Essentially the polemics reveal that that the neocons don’t have the Republican party and the conservative base sewed up. Coulter wouldn’t have spoken out unless she sensed she would have had some right wing support—she appears crazy in some ways (or at least markets herself that way) but has an excellent sense of what plays on the Right. Her dissent isn’t the only encouraging sign. In recent months, Glenn Beck has given platforms to realists like the Cato Institute’s Justin Logan and, frequently, to Ron Paul. It’s an old story, the neocons like to believe they had silenced all Republican opposition, but it keeps coming back, in different form.

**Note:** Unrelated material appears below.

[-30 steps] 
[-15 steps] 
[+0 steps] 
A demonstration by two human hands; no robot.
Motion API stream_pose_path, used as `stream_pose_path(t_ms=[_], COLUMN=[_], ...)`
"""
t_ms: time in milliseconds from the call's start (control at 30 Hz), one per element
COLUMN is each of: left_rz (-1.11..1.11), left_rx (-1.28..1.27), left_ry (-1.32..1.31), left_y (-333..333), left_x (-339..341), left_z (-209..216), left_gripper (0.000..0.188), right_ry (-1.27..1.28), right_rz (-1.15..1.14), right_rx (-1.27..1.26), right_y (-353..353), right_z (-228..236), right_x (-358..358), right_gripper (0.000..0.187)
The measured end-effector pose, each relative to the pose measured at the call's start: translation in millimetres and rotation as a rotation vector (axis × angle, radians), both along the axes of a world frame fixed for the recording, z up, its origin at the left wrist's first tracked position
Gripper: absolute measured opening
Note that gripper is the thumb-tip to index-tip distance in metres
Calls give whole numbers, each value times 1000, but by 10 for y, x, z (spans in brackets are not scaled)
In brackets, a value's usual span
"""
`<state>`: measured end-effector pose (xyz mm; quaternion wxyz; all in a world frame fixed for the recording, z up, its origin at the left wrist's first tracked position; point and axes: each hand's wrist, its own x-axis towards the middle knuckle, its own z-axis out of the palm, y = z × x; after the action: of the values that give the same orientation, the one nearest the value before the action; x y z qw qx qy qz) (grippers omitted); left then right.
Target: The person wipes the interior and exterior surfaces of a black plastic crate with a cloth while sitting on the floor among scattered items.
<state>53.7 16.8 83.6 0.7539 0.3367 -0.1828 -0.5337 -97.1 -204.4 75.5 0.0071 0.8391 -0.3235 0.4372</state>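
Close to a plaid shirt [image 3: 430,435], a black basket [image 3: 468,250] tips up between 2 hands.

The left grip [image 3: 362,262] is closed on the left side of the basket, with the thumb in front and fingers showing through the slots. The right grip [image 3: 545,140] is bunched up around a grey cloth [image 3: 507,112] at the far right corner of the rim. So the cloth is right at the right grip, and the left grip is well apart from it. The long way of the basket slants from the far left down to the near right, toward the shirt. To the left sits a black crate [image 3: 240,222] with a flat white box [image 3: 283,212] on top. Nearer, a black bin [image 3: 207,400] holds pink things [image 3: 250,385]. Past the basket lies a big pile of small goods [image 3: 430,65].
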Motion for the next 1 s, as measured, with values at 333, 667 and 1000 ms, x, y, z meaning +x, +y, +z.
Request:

The antiwar tendencies are too haphazard to have a name: to call them dissident or isolationist would be inexact, and realist would give them more credit then they have earned. But it is now beginning to emerge that not all Republicans concur with the neocon plan for permanent war. The Afghanistan debate has weighty implications for Iran –at the very least it is a foreshadowing of the Iran debate Liz Cheney and Kristol hope never takes place in the Republican party. And of course it relates to Israel/Palestine, as well, as the ignition of an American war on Iran is perhaps Netanyahu’s first diplomatic priority. Part of the background comes from the fact that GOP is less beholden financially to the Israel lobby than the Dems, and historically some Republican presidents have shown far more moxie in dealing with Israel than their Democratic counterparts. If they wanted to, Republicans could go their own way. You can see why Frum and Kristol are nervous.

About Scott McConnell

Scott McConnell is a founding editor of the American Conservative. The former editorial page editor of The New York Post, he has written for Fortune, The New Criterion, National Review, Commentary and many other publications.
Posted in Iran, Israel Lobby, Neocons

{ 23 comments... read them below or add one }

  1. Chu says:

    Republicans could go their own way, and hope they do. Don’t they have their hands full protecting banks, and can they continue to handle the Israeli portfolio?

  2. Oscar says:

    The neo-con nation, the Office of Special Plans, the Project for a New American Century, the Nigerian yellowcake scam, the WMD fraud, the Mission Accomplished banner, the constant state of fear (“they hate us for our freedoms”), the arrogant smirk of George W. Bush on a bullhorn days after 9/11 (“the people who did this are gonna hear from us soon”), shock and awe, the no-bid contracts for Halliburton . . .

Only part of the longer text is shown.